Ulster County Sheriff’s Deputy Andrea Stene uses Safe Eyes for her family’s home computers so she and her husband can track the online activity of his 10- and 14-year-old children. Safe Eyes is a program that is purchased once and can be installed on multiple computers in the home. It filters Internet content specific to each user, according to the profile created by the parents, and also generates weekly reports regarding computer use. Another attractive feature of Safe Eyes is its ability to limit the amount of time, and even times of day or night that each user is allowed to be online. This is especially helpful for limiting online gaming and time on social media sites that can easily become addicting.

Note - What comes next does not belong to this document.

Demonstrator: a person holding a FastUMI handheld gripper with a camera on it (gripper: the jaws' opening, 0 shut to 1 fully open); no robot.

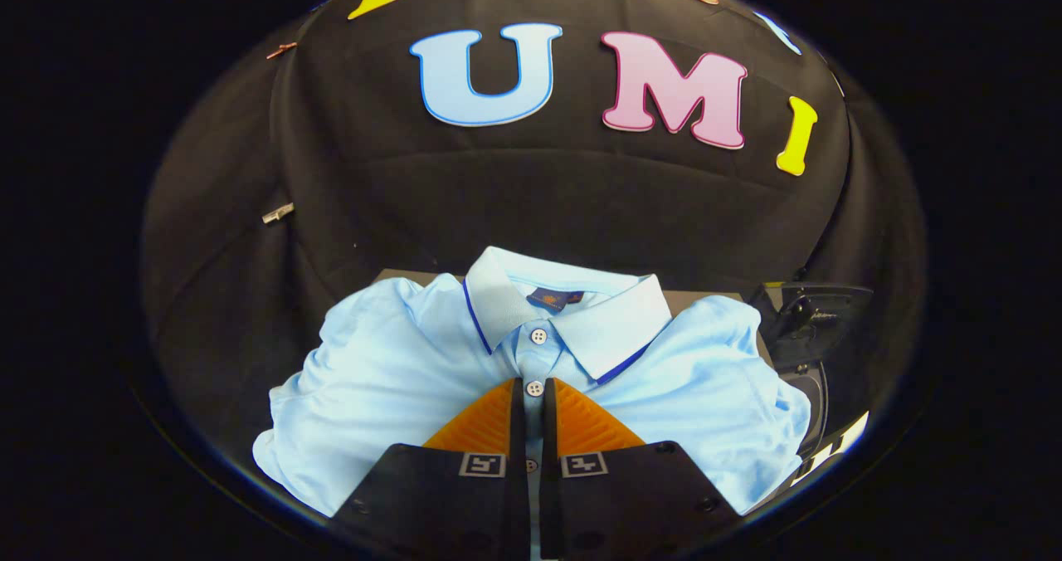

There’s no denying that “cyber time” has increased for our whole culture, with both incredible rewards and risks. A family member’s total “screen time” needs to be considered, especially now that so many people have internet access and games on the cell phone they carry on their person all day, every day.
Gildersleeve had a final warning regarding this trend: “I think we need to understand that time spent on the web has increased for all of us. It’s still a good idea to keep track of it like we tend to do for TV, though. We all need to get outside more, that’s for sure!”